- [Task brief]
Once the line with "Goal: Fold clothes" is found in the entries below, print it and each following line exactly, stopping after the line with "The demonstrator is"; print nothing else.
Content starts
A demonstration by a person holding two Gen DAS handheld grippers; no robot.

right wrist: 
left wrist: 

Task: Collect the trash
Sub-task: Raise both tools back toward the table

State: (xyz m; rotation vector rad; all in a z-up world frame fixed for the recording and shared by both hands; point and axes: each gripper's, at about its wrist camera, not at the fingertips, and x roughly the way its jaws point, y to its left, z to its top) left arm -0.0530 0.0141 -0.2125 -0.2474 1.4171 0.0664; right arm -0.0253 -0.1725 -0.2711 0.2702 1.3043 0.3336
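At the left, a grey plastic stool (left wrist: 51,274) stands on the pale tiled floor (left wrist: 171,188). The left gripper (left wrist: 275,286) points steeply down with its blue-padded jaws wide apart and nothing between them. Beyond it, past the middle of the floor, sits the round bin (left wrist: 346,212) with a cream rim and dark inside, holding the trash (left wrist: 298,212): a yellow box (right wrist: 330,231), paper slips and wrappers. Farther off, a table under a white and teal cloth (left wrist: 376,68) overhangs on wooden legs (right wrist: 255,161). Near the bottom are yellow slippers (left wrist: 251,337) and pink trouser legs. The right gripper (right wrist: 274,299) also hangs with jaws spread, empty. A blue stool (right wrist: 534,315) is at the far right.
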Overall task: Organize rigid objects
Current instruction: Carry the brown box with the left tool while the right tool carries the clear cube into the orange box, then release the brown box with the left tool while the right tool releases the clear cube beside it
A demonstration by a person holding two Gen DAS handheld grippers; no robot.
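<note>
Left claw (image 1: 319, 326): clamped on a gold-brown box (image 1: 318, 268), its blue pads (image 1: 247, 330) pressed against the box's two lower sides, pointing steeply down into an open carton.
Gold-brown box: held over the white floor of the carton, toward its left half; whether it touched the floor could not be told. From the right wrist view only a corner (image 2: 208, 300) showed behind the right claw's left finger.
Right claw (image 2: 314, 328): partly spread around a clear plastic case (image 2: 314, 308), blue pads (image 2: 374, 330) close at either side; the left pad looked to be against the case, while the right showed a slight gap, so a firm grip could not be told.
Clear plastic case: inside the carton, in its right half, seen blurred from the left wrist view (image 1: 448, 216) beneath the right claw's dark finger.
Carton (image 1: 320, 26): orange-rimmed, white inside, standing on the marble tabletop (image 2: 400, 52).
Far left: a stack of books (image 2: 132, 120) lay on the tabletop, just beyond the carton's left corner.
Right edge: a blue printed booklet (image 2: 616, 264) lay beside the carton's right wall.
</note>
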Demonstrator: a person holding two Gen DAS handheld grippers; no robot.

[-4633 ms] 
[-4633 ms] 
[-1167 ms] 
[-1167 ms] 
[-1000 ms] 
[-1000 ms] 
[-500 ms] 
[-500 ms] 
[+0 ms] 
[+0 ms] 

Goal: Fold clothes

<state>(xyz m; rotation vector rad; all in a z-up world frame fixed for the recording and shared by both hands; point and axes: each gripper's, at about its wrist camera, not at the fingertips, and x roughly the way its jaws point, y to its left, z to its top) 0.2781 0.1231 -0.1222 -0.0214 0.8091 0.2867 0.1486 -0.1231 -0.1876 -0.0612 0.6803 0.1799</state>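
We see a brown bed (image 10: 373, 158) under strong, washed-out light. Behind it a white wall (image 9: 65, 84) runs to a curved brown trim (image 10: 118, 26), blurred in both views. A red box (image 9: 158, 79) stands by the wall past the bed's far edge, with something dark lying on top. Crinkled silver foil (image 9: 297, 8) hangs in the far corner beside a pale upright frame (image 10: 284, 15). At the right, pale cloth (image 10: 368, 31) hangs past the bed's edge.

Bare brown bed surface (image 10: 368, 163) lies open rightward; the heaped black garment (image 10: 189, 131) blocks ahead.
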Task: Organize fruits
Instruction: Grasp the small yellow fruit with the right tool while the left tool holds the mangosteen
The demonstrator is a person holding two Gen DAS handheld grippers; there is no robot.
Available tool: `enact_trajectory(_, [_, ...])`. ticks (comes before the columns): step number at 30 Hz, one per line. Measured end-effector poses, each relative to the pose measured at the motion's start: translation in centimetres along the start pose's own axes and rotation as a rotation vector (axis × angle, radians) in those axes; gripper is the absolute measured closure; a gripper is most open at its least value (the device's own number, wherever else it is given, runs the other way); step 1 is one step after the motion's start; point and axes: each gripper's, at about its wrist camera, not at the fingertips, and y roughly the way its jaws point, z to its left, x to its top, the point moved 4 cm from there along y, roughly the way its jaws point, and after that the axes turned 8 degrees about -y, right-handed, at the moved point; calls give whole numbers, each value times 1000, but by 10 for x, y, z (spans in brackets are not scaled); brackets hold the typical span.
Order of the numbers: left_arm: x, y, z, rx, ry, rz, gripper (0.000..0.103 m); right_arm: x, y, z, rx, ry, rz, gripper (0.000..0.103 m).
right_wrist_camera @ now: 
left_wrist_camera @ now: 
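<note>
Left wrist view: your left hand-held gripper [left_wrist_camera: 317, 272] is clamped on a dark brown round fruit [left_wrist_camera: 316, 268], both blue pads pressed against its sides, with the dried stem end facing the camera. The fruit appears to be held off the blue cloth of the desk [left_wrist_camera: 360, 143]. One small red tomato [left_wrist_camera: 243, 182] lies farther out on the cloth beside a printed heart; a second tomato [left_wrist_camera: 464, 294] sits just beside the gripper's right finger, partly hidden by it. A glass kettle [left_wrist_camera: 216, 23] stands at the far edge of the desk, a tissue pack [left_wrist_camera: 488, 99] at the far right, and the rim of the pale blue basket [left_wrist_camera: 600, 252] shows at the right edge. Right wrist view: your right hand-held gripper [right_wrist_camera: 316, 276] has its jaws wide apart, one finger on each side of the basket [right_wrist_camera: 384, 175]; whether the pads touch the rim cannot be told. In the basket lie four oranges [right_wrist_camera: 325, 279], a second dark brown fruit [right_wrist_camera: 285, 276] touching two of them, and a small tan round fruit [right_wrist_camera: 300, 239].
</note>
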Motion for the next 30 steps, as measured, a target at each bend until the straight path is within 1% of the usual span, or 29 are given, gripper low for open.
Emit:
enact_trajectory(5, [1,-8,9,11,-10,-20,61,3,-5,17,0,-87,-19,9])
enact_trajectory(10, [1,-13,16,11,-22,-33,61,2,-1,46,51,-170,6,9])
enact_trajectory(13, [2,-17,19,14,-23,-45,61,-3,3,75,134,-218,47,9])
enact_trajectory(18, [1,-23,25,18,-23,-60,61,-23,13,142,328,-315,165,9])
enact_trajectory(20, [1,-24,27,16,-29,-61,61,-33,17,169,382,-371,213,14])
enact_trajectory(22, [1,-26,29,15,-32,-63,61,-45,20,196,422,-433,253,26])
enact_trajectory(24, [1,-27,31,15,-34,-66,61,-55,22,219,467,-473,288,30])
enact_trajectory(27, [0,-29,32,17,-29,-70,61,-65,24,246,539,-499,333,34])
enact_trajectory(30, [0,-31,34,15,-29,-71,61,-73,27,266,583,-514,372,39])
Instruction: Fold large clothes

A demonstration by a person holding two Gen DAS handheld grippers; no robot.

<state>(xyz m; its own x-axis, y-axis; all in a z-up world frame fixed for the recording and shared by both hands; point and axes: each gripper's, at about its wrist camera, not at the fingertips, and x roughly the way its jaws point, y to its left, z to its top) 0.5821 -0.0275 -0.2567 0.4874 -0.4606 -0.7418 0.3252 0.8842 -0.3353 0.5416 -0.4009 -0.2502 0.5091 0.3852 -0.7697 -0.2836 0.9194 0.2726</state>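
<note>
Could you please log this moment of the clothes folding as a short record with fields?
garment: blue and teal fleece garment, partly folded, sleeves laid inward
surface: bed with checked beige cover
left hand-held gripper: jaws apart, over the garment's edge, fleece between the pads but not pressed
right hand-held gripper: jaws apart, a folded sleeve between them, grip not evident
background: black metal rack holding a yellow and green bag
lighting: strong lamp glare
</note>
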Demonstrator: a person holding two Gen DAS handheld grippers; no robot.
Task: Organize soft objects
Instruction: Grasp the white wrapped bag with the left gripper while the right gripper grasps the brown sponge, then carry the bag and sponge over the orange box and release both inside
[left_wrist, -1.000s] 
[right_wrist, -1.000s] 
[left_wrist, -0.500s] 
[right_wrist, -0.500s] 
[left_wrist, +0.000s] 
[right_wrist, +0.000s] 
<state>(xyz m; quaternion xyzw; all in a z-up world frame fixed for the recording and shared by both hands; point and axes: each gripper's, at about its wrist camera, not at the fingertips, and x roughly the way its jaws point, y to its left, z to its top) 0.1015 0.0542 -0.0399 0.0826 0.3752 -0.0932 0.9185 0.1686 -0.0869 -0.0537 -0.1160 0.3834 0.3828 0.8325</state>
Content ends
- [Task result]
Goal: Fold clothes

<state>(xyz m; rotation vector rad; all in a z-up world frame fixed for the recording and shared by both hands; point and axes: each gripper's, at about its wrist camera, not at the fingertips, and x roughly the way its jaws point, y to its left, z to its top) 0.2781 0.1231 -0.1222 -0.0214 0.8091 0.2867 0.1486 -0.1231 -0.1876 -0.0612 0.6803 0.1799</state>
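We see a brown bed (image 10: 373, 158) under strong, washed-out light. Behind it a white wall (image 9: 65, 84) runs to a curved brown trim (image 10: 118, 26), blurred in both views. A red box (image 9: 158, 79) stands by the wall past the bed's far edge, with something dark lying on top. Crinkled silver foil (image 9: 297, 8) hangs in the far corner beside a pale upright frame (image 10: 284, 15). At the right, pale cloth (image 10: 368, 31) hangs past the bed's edge.

Bare brown bed surface (image 10: 368, 163) lies open rightward; the heaped black garment (image 10: 189, 131) blocks ahead.
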Task: Organize fruits
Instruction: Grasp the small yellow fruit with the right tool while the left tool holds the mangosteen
The demonstrator is a person holding two Gen DAS handheld grippers; there is no robot.

Besides this answer, nothing more is needed.